A reader brought up an interesting question, and being that it is something that is a frequent struggle, it has inspired a post. The question that was brought to me was how, as an INTJ woman, how do we want to be heard. The struggle of which I speak, is the disbelief in my words and the differing communication styles of humans in general. Since “bad news” seems to be a large sticking point, and seems to be the most feared communication subject, I will focus on that specifically.
The question almost resulted in a gigantic eye-roll. I don’t know, simply listen? It isn’t that simple though, and don’t we know it. I can answer that question in one statement; take us at face value, however that seems to be very difficult for most people, since many communicate in passive-aggressive tones or beat around the bush on nearly every conflicting subject. Since the INTJ doesn’t “do” passive-aggressive, and is generally blunt and unyielding, it leads others on an exhausting inquisition to figure out what we are really saying.
I will tell you what we are really saying; Exactly what we said.

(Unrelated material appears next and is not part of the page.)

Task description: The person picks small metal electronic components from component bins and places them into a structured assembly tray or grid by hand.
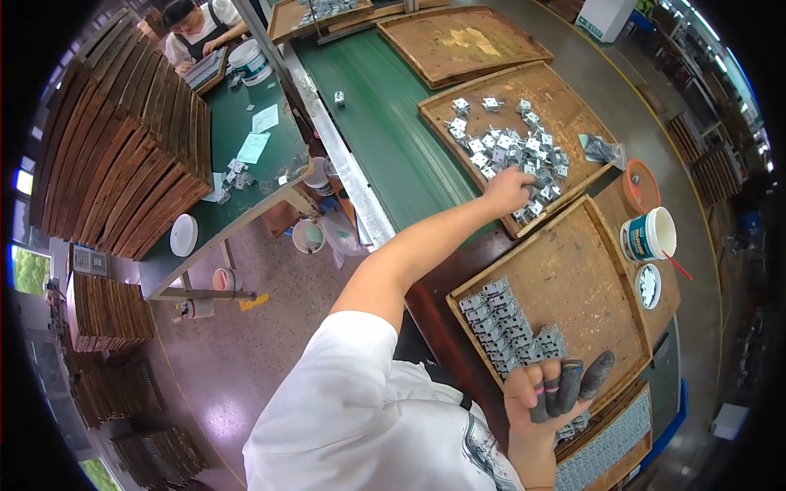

I touched on this phenomenon in more depth in a previous post, explaining how this is journey we are more than accustomed to. I can only imagine this being a little easier for INTJ men, but for women, we are expected to act and react a certain way, which results in certain expectations from others.
Basically, if an INTJ approaches you with a touchy subject, we:
- have already determined all of the possible outcomes, positive and negative.
- will always approach in a rational manner, with reason and logic to back it up.
- have the expectation that you will fully listen, without interruption (which often leads to us communicating via written word versus speaking).
- are prepared to hear the opposing side, without interruption (and have likely already prepared our response).
- are hoping, to all that is holy, that you will be equally rational (always a gamble).
Now, what if you are the one that needs to approach the INTJ with a touchy subject? That is up to your individual communication style, however I can assure you that we have our preference. Two words: be blunt.
More often than not, I find myself repeating the same statement to someone who approaches me with, “I don’t know how to tell you this, but…”. My answer is always, “as blunt as possible”. Blatancy is the best way to communicate with us. We are immune to any verbiage which is designed to “soften the blow” and in fact, I personally find it rather annoying. Anything other than the point is just a waste of time. We are not sensitive feelers, and we just don’t require it. We want the blow right out the gate, so we can immediately begin to process our solution. We will rarely take offense and we want to make corrections, or find a solution as quickly as possible.
One thing you never want to do, is withhold information out of fear.
That will be the one and only reason one would get the reaction they fear so much, not the subject itself. Bad news first, 100% of the time. Anyone who associates closely with an INTJ will learn (hopefully sooner than later) that bad news is always better received as soon as it is known. Our feelings just don’t need any protection, and if the problem can be solved (as nearly any can), we will get to solving it immediately.
And may the Universe stand by the person who withheld information, which the INTJ discovered on their own after the fact.
You could burn my house down on accident, tell me right away and we will fix the situation together. Accidents happen. If you burned my house down on accident, played dumb and I find out later that it was you, after wasted weeks of investigation? You will experience the extremely rare wrath of the INTJ. Not because you burned my house down, but because you wasted my time and thought I wouldn’t find out.
That, my friends, is not an invitation to burn my house down.